START INPUT DATA
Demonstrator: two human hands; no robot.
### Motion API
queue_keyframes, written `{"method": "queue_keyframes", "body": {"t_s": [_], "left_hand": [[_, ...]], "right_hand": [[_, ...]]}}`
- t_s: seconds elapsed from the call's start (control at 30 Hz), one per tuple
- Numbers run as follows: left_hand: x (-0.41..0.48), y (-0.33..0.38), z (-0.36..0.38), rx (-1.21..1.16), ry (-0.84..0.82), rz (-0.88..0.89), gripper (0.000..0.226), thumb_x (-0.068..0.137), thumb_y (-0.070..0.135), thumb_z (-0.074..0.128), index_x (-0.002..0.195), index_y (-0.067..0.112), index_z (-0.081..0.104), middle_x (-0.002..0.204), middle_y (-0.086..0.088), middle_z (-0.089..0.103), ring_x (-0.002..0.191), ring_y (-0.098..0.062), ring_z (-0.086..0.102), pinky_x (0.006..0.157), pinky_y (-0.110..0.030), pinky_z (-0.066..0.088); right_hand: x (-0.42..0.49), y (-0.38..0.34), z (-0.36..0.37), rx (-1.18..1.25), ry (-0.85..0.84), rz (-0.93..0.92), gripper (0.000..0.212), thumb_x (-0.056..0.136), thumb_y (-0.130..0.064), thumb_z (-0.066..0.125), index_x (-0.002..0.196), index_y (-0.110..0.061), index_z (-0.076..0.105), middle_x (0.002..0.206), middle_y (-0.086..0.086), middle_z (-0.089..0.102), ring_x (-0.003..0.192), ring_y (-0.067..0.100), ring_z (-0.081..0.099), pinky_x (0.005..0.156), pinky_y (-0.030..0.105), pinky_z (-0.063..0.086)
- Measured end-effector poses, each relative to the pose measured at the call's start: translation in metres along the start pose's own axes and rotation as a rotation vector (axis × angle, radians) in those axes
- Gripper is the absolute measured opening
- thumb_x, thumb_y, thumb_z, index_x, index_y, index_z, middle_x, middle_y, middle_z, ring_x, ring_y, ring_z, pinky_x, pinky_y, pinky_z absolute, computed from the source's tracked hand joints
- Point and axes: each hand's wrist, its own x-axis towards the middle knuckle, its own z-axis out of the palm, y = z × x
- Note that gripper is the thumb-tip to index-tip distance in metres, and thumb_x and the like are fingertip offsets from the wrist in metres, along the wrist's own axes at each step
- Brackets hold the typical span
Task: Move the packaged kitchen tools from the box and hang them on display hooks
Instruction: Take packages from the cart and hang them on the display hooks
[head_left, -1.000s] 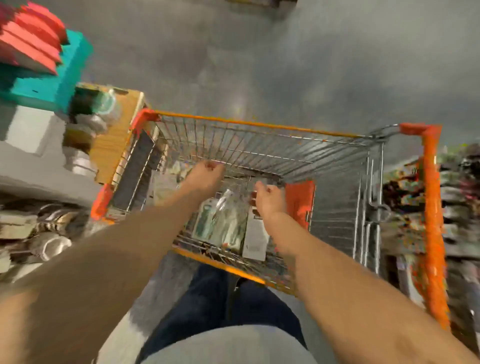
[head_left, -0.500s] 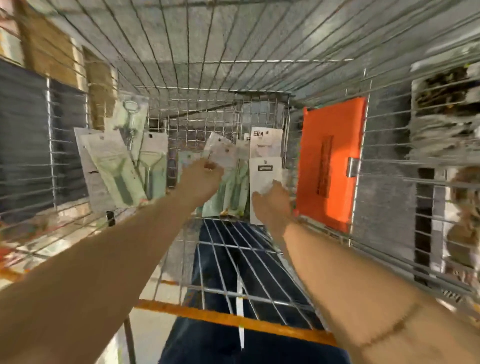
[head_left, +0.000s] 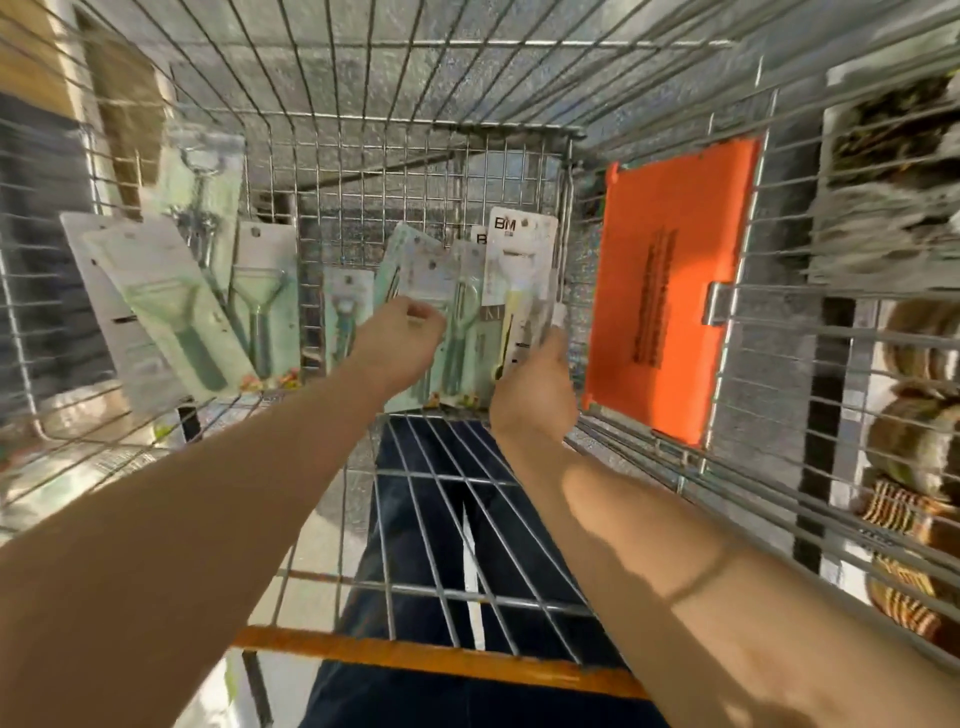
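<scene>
While both your arms reached into the wire cart (head_left: 332, 156), your left hand (head_left: 400, 340) had its fingertips curled over the top edge of a pale green pack (head_left: 415, 270), pinching it. Your right hand (head_left: 535, 387) clasped the white pack (head_left: 519, 260) just beside it from below, thumb up along the card's right edge, fingers hidden behind. Both packs stood near upright in a small sheaf against the cart's far wall, touching one another. Step in hand, as I judged it: picking stock out, nothing hung yet. No display hooks in view, and no box, since the packs sat straight on the wire. The next move called for lifting the sheaf clear without card corners snagging the mesh, then turning to find the hooks. The packs were flat card backs with clear blister fronts and a punched hole near the top. The tools inside looked like peelers, but were too blurred to be sure. More loose packs (head_left: 171, 312) leaned against the left wall, well apart from your hands. An orange flap (head_left: 670, 280) hung on the right wall.
</scene>
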Motion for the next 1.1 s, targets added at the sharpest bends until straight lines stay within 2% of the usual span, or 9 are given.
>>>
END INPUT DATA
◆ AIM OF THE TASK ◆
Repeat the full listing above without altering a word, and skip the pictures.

◆ FINAL ANSWER ◆
Demonstrator: two human hands; no robot.
### Motion API
queue_keyframes, written `{"method": "queue_keyframes", "body": {"t_s": [_], "left_hand": [[_, ...]], "right_hand": [[_, ...]]}}`
- t_s: seconds elapsed from the call's start (control at 30 Hz), one per tuple
- Numbers run as follows: left_hand: x (-0.41..0.48), y (-0.33..0.38), z (-0.36..0.38), rx (-1.21..1.16), ry (-0.84..0.82), rz (-0.88..0.89), gripper (0.000..0.226), thumb_x (-0.068..0.137), thumb_y (-0.070..0.135), thumb_z (-0.074..0.128), index_x (-0.002..0.195), index_y (-0.067..0.112), index_z (-0.081..0.104), middle_x (-0.002..0.204), middle_y (-0.086..0.088), middle_z (-0.089..0.103), ring_x (-0.002..0.191), ring_y (-0.098..0.062), ring_z (-0.086..0.102), pinky_x (0.006..0.157), pinky_y (-0.110..0.030), pinky_z (-0.066..0.088); right_hand: x (-0.42..0.49), y (-0.38..0.34), z (-0.36..0.37), rx (-1.18..1.25), ry (-0.85..0.84), rz (-0.93..0.92), gripper (0.000..0.212), thumb_x (-0.056..0.136), thumb_y (-0.130..0.064), thumb_z (-0.066..0.125), index_x (-0.002..0.196), index_y (-0.110..0.061), index_z (-0.076..0.105), middle_x (0.002..0.206), middle_y (-0.086..0.086), middle_z (-0.089..0.102), ring_x (-0.003..0.192), ring_y (-0.067..0.100), ring_z (-0.081..0.099), pinky_x (0.005..0.156), pinky_y (-0.030..0.105), pinky_z (-0.063..0.086)
- Measured end-effector poses, each relative to the pose measured at the call's start: translation in metres along the start pose's own axes and rotation as a rotation vector (axis × angle, radians) in those axes
- Gripper is the absolute measured opening
- thumb_x, thumb_y, thumb_z, index_x, index_y, index_z, middle_x, middle_y, middle_z, ring_x, ring_y, ring_z, pinky_x, pinky_y, pinky_z absolute, computed from the source's tracked hand joints
- Point and axes: each hand's wrist, its own x-axis towards the middle knuckle, its own z-axis out of the palm, y = z × x
- Note that gripper is the thumb-tip to index-tip distance in metres, and thumb_x and the like are fingertip offsets from the wrist in metres, along the wrist's own axes at each step
- Brackets hold the typical span
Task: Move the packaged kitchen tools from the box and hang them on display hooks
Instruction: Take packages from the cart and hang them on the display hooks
[head_left, -1.000s] 
[head_left, -0.500s] 
[head_left, +0.000s] 
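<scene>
While both your arms reached into the wire cart (head_left: 332, 156), your left hand (head_left: 400, 340) had its fingertips curled over the top edge of a pale green pack (head_left: 415, 270), pinching it. Your right hand (head_left: 535, 387) clasped the white pack (head_left: 519, 260) just beside it from below, thumb up along the card's right edge, fingers hidden behind. Both packs stood near upright in a small sheaf against the cart's far wall, touching one another. Step in hand, as I judged it: picking stock out, nothing hung yet. No display hooks in view, and no box, since the packs sat straight on the wire. The next move called for lifting the sheaf clear without card corners snagging the mesh, then turning to find the hooks. The packs were flat card backs with clear blister fronts and a punched hole near the top. The tools inside looked like peelers, but were too blurred to be sure. More loose packs (head_left: 171, 312) leaned against the left wall, well apart from your hands. An orange flap (head_left: 670, 280) hung on the right wall.
</scene>
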Motion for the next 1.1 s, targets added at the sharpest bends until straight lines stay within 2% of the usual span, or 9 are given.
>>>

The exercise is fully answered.